Externally, the church is constructed in rock-faced gritstone, with ashlar details and a pitched slate roof. The building was designed by local architect James Fraser and is in the Gothic Revival style. Though blackened by pollution damage, the exterior is noted for a tall southeastern tower of three stages, with shallow corner buttresses, a pair of lancet windows and carved corbels in the form of angels and grotesques, with an octagonal bell stage, surmounted by a tall stone spire, considered to be a significant local landmark.

The elegant Victorian interior is a five-bay nave with a floor of red and black tiles, polished marble columns, foliate capitals and chamfered pointed arches. This space is illuminated by electric light fittings with central orb and pendant bulbs with stylised leaf motifs. Seating space is in the form of low original pews with umbrella holders. There are two-bay transepts and a three-bay chancel. The pulpit is constructed of inlaid marble on square and cylindrical squat columns, decorated with elaborate mosaics on three sides, including one of a comparatively rare image of a pelican.

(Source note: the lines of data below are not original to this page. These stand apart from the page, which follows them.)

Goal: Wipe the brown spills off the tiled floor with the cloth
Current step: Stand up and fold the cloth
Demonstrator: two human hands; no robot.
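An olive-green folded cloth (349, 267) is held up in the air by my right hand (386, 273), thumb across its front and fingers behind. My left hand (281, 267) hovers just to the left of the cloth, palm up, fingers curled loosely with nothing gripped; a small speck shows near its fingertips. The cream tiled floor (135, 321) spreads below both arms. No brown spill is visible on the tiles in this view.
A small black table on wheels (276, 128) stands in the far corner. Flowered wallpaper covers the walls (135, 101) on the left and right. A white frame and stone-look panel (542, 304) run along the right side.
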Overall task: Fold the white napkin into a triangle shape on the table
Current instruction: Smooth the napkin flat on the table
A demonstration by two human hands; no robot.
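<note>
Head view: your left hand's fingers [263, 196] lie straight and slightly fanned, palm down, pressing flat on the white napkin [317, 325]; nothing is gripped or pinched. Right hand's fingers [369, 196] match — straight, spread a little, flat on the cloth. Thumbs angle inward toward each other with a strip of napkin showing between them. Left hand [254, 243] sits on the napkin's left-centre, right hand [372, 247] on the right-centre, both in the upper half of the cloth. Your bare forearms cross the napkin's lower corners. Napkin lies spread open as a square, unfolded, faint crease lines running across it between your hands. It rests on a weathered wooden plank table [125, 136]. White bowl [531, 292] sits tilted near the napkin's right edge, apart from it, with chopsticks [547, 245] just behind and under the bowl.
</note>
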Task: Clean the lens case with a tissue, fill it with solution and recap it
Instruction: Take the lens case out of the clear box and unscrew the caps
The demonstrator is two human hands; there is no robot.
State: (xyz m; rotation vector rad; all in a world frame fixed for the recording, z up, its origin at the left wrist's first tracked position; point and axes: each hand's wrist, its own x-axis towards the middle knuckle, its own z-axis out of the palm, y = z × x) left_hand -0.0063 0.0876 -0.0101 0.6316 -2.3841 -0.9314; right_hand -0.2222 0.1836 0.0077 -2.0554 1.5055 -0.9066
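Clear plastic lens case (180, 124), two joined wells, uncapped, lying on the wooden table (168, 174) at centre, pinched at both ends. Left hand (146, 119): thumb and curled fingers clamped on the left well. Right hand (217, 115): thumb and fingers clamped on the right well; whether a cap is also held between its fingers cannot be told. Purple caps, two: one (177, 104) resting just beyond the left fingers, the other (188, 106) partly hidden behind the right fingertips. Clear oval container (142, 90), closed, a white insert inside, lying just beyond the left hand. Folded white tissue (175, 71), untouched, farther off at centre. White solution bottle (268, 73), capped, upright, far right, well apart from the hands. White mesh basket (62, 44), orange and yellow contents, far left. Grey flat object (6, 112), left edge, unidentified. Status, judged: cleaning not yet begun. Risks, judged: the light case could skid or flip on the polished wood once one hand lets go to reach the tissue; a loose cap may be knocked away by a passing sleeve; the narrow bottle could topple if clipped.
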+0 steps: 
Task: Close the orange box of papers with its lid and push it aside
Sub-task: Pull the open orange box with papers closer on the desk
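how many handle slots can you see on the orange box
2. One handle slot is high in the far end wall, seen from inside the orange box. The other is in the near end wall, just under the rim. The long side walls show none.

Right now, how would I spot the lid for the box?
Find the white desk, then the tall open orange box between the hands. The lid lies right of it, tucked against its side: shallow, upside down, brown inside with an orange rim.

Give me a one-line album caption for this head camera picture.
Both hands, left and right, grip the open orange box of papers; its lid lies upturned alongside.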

The chancel arch is supported by short black marble shafts and has a painted vaulted wooden ceiling, most notably but subtly decorated with a crown of thorns. The reredos is of pink-veined marble in the Gothic Revival style and has a central mosaic depicting the Last Supper, in memory of members of Fraser's family. Above this, the east window is made up of highly decorative stained glass, depicting scenes from the life of Christ. A small statue depicts Augustine of Hippo, an early church father and bishop to whom the church is dedicated. Both the north and south transepts have decorative stained glass windows, and the church also houses some stained glass from the demolished St Michael's Church, Buslingthorpe, and the original altar from St Mark's. There is a font, made up of an octagonal bowl, featuring ornately carved stonework. The font, which was a gift from the architect, has a rare gilded boss pulley balance lid. There is a memorial dedicated to the victims of both world wars.

The church is surrounded by gardens, which are maintained by a team of volunteers, but there is no graveyard.

===Organ===
A previous organ was originally installed by the prolific organ builder Henry Bevington. The stop-list of the Bevington organ was for a 3-manual and pedal organ and was quite ambitious for an English local parish church in the mid-19th century. In the early 20th century, it was replaced by the present organ, also a 3-manual and pedal organ, built by the Leeds firm of Abbott and Smith, which had its factory on Blackman Lane and a good reputation for the sound and construction of its organs. The stop-list of the present organ is very similar, although not identical, to that of the Bevington organ, so much of the present pipework may be from the earlier instrument, although this has never been confirmed.

Originally, the console was under the pipework on the south side of the choir stalls but at some point the organ was rebuilt with a detached console behind the north choir stalls and recessed into the choir vestry. There are 43 stops distributed over the 3 manuals and pedals; 32 are sound-producing stops, the rest being couplers and tremulants. There are just short of 2000 pipes, varying in length from 15 feet to about 1.5 inch. A specification of the organ can be found on the National Pipe Organ Register.